= Exercise goal =
Output the data unchanged and complete, minus the images.

====== Supplied information ======

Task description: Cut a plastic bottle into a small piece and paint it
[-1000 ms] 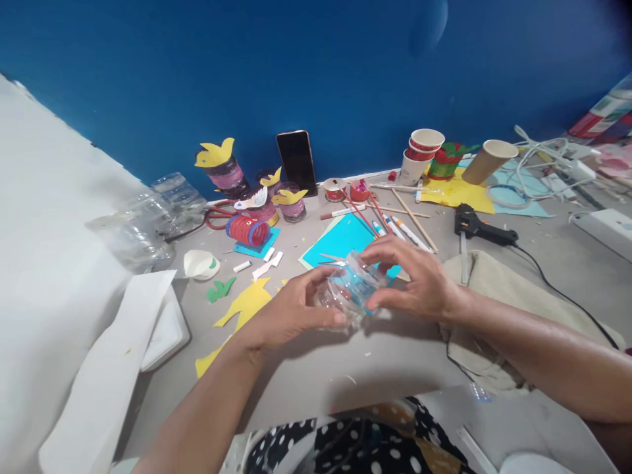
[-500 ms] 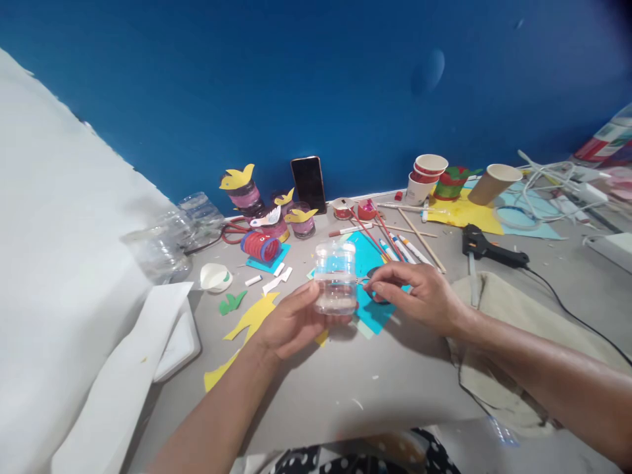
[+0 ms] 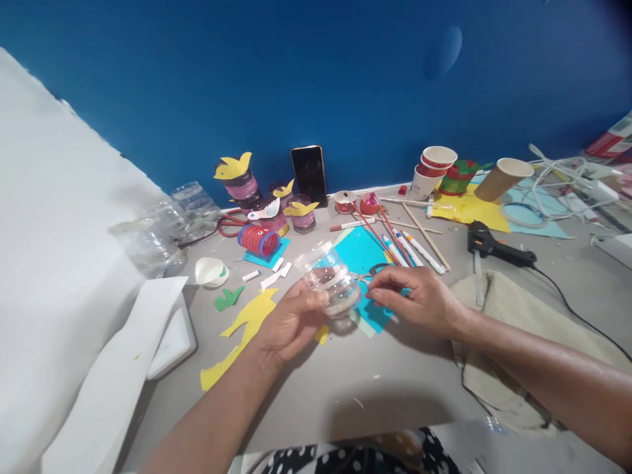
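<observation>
My left hand is wrapped round a clear plastic bottle piece, which leans to the left above the table. Just to its right, my right hand has its fingers drawn together, thumb near the index finger; whether anything small is between them cannot be made out. Scissors with dark handles lie behind the fingers of my right hand, over bright blue paper. Markers and red sticks lie beyond that hand.
Bird-decorated bottle pieces and a phone stand by the blue wall. Yellow paper lies at left. At right are paper cups, a glue gun, its cord and a beige cloth.
The bottle piece in my left hand has tipped from upright to a leftward lean. My right hand stays beside it, nearly unmoved. The view has shifted slightly.
</observation>
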### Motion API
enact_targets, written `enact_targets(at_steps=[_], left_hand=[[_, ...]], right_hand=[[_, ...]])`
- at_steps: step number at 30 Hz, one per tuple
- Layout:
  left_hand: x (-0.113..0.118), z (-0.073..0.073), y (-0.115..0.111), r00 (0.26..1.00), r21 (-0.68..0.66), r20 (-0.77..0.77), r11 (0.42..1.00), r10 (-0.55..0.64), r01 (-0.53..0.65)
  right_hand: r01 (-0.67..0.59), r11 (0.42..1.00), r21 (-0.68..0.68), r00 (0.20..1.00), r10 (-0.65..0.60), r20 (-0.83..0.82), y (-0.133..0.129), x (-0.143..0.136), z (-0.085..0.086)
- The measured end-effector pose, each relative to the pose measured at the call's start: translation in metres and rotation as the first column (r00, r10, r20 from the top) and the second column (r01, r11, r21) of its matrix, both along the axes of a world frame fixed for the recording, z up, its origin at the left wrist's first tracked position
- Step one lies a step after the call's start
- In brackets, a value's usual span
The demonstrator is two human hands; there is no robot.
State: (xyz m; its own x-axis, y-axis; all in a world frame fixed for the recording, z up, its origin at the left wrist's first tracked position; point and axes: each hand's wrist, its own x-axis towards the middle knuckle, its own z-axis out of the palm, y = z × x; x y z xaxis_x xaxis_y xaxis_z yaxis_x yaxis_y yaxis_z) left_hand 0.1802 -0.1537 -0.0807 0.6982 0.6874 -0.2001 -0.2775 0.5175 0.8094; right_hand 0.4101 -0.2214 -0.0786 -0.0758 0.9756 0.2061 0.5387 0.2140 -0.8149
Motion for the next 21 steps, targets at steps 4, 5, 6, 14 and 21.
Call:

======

= Answer for this exercise =
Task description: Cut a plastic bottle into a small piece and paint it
[-1000 ms] 
[-500 ms] 
[+0 ms] 
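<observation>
My left hand is wrapped round a clear plastic bottle piece, which leans to the left above the table. Just to its right, my right hand has its fingers drawn together, thumb near the index finger; whether anything small is between them cannot be made out. Scissors with dark handles lie behind the fingers of my right hand, over bright blue paper. Markers and red sticks lie beyond that hand.
Bird-decorated bottle pieces and a phone stand by the blue wall. Yellow paper lies at left. At right are paper cups, a glue gun, its cord and a beige cloth.
The bottle piece in my left hand has tipped from upright to a leftward lean. My right hand stays beside it, nearly unmoved. The view has shifted slightly.
</observation>
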### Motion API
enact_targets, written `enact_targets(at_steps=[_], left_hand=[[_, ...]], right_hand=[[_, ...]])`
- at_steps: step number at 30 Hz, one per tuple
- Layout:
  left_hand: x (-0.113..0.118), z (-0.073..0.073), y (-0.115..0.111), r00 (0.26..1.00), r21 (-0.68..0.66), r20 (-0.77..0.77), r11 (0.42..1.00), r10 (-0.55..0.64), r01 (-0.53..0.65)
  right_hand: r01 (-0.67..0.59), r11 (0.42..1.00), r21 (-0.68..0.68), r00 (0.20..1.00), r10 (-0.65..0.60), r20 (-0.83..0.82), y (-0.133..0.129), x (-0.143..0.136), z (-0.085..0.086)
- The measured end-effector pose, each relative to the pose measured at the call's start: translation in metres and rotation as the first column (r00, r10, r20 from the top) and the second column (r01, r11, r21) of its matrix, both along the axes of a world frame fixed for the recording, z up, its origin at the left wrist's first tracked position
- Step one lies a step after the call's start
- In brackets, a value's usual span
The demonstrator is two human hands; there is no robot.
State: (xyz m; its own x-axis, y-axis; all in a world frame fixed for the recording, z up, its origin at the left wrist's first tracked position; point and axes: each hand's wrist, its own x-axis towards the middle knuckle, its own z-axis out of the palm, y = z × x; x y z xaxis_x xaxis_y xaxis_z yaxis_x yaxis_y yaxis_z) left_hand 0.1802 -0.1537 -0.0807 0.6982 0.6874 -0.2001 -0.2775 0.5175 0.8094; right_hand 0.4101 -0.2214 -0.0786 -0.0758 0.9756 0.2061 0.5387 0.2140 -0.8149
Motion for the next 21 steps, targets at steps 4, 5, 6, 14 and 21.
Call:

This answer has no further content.